Un parcours aveuglant de panache des Bleus au Mondial était censé faire oublier les vicissitudes de l’époque.
Manque de chance, le spectacle s’est terminé lamentablement. De dépit, le pays a sombré dans l’invective.
Un bon gros mot, ça évite de réfléchir trop, et c’est justement le
but recherché.
À défaut d’exploits sportifs, clouer au pilori 23 footballeurs surpayés et leur entraîneur suffirait-il au peuple pour qu’il oublie de s’indigner face à des injustices autrement plus criantes? D’un
côté une milliardaire, fraudeuse fiscale qui rémunérait la femme de l’ex-ministre du budget devenu ministre du travail ; de l’autre l’ensemble des salariés appelés à céder deux années de leur
retraite.
Rarement le fossé n’a été aussi large entre les très-riches bénéficiant de leurs accointances avec le pouvoir et les taxés, les sacrifiés, les privés d’emplois.

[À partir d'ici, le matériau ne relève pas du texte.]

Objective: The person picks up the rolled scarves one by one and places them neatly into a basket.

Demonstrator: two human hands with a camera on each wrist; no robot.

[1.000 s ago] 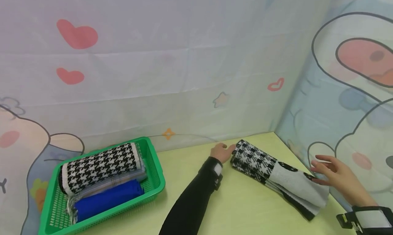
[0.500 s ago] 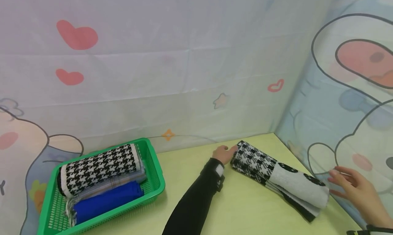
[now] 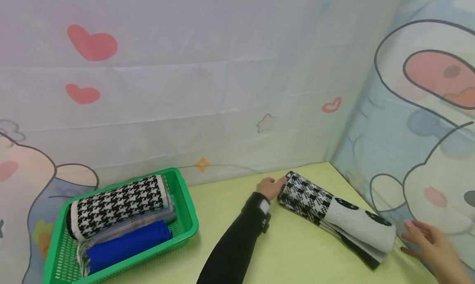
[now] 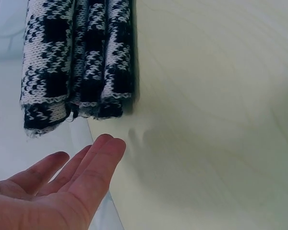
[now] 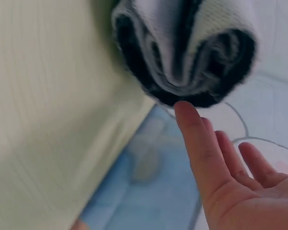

Sans s’enfoncer dans la boue des insultes, quelques chemins de résistance se dessinent pourtant : au tribunal quand un juge décide qu’on ne peut pas baisser le salaire d’un agent de 5% d’un
claquement de doigt, dans les rues de La Réunion et de métropole quand deux millions de manifestants rappellent que sur leur front il n’est pas marqué «pigeon »… même si les rides y tracent déjà
les lignes pour l’écrire.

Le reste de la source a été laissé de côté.